Para Torba, sua rede social atrai “naturalmente” indivíduos alinhados à extrema direita no espectro político. Disse ele numa de suas postagens: “Essas pessoas estão sendo censuradas em todos os outros lugares. O Gab permite que qualquer um entre e fale livremente. É natural que aqueles que estão sendo silenciados entrem antes”. Acerca dos bolsonaristas expulsos de Twitter e Facebook, escreveu: “Os brasileiros estão sendo censurados pelas plataformas do Vale do Silício”.
Mesmo o Gab sendo um site de um público de nicho, sua falta de regras já demonstrou efeitos colaterais drásticos. No dia 27 de outubro, o americano Robert Bowers, de 46 anos, invadiu uma sinagoga em Pittsburgh, nos Estados Unidos, e atirou nos fiéis que acompanhavam o culto. Segundo testemunhas, enquanto disparava, ele gritava: “Todos os judeus devem morrer!”. Matou onze pessoas, no maior ataque antissemita da história dos Estados Unidos. O que o Gab teve a ver com isso? As investigações policiais sugeriram que foi nessa rede que Bowers encontrou motivação para seu ato trágico.
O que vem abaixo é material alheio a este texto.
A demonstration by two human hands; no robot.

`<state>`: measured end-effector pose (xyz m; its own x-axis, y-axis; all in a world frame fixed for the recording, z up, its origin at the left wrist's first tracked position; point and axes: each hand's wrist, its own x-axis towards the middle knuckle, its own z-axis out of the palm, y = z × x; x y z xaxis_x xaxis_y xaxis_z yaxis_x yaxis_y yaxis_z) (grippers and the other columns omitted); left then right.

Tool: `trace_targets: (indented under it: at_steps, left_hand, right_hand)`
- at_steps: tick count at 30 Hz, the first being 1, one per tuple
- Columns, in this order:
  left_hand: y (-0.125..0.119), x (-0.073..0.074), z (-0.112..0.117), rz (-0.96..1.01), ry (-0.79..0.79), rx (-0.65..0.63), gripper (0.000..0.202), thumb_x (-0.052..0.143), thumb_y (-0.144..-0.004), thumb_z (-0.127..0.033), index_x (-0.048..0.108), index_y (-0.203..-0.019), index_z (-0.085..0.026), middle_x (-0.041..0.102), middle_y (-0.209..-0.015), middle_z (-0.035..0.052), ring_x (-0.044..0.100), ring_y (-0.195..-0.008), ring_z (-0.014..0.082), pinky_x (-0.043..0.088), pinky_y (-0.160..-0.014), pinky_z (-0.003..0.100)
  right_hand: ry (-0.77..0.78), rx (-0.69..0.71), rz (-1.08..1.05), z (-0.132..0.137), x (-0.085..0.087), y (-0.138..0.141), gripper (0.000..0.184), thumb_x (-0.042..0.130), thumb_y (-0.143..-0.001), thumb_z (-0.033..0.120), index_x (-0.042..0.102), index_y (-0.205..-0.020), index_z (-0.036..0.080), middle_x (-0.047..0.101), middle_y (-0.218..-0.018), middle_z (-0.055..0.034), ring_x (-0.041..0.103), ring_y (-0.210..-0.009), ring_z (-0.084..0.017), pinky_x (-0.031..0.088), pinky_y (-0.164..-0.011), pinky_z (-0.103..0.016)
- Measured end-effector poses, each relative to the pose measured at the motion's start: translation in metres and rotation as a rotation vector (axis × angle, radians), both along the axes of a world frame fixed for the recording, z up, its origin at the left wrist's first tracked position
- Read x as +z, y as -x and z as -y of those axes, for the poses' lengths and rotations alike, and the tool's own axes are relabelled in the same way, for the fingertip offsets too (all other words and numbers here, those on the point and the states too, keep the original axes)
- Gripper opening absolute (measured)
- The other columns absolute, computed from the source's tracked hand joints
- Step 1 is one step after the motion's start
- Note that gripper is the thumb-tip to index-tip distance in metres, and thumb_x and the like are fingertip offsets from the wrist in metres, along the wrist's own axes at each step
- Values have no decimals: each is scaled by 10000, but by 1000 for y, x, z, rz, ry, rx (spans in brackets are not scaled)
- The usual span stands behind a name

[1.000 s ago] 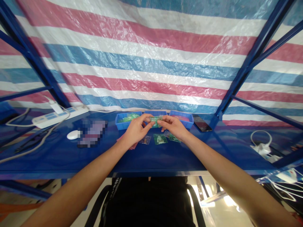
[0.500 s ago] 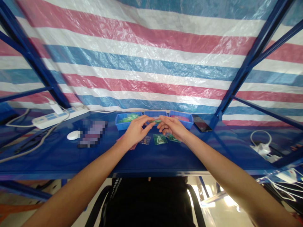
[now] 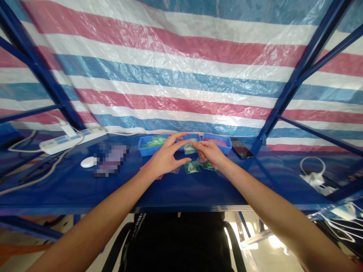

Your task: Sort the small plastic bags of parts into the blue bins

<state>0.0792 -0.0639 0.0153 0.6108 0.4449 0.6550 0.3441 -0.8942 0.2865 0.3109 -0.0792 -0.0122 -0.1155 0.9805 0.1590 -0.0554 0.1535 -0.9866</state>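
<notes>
My right hand (image 3: pixel 210 152) pinches a small green-printed plastic bag (image 3: pixel 190 148) by its upper right edge, in front of the middle bin. My left hand (image 3: pixel 167 155) is open, thumb well apart from the fingers; its index fingertip reaches the bag's top edge, but whether it touches I cannot tell. Below, on the blue table, lies another small green bag (image 3: pixel 192 167) with pale contents. A further green bag (image 3: pixel 208 165) sits partly under my right hand. Beneath my left wrist a pink packet (image 3: pixel 146 165) and a clear bag (image 3: pixel 176 169) show only in part.
Along the back stand a left blue bin (image 3: pixel 146 150) of green packets, a middle blue bin (image 3: pixel 195 135), and a right blue bin (image 3: pixel 227 150) with pink contents. A black phone (image 3: pixel 242 147) lies to the right. Leftward are a pixelated item (image 3: pixel 112 160), a white oval object (image 3: pixel 87 162) and a power strip (image 3: pixel 73 140).
My left hand has let go of the green bag and spread its fingers. The bag now hangs face-on from my right hand's pinch.
</notes>
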Motion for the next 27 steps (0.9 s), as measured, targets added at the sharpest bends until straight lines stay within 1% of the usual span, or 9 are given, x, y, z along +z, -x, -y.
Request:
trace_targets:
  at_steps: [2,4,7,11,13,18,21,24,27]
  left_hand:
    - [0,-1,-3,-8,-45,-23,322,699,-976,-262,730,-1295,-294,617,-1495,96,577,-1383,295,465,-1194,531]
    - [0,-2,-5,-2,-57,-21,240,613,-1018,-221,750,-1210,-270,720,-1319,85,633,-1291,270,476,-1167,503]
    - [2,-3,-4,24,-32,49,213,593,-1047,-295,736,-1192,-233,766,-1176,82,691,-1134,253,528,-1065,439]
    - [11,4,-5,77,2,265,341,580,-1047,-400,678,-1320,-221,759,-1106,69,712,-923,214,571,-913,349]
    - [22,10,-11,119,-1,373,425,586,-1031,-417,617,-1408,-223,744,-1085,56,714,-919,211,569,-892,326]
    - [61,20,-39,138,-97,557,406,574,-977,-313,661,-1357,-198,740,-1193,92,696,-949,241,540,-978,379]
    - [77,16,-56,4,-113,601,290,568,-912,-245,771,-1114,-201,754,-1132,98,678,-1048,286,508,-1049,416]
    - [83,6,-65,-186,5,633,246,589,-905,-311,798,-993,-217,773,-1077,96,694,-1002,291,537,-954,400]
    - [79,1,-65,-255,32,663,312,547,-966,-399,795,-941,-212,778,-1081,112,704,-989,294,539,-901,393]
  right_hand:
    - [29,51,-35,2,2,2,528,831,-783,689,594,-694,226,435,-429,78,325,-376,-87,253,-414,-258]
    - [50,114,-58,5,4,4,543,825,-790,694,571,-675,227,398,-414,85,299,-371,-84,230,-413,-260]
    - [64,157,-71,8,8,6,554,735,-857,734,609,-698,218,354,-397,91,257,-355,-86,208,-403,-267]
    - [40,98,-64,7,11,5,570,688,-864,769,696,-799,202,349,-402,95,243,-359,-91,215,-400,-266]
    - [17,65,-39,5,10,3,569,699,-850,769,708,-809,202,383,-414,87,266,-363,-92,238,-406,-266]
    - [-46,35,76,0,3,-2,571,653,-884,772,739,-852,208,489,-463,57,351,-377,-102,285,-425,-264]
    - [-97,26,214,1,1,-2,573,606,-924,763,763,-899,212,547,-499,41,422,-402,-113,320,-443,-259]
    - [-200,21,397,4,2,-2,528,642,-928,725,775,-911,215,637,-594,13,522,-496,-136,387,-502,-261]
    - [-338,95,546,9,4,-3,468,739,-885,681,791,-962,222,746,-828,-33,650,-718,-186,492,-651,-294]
O criminoso mantinha um perfil cheio de insultos antissemitas. Sua autodescrição trazia a frase: “Os judeus são filhos de Satanás”. No site, encontrou uma comunidade com orientação semelhante. No círculo de contatos que criou, o atirador ganhou apoio de neonazistas.
Depois da divulgação do conteúdo das postagens de Bowers, empresas que forneciam serviços ao Gab cancelaram seus contratos — entre outras, tomaram essa providência o PayPal, o GoDaddy e a Microsoft, responsáveis, respectivamente, pelos pagamentos, domínio e hospedagem do site de Andrew Torba. O aplicativo da marca também foi banido das lojas virtuais da Apple e do Google. O movimento de repúdio levou a página a sair do ar. Contudo, Torba conseguiu levantar a promessa de investimentos de 5,6 milhões de dólares para continuar na ativa e recuperou a rede. Para ele, sua empresa é a “mais censurada da história”. Para outros tantos, parece não passar de um bunker que acolhe e divulga manifestações insultuosas de desrespeito e intolerância.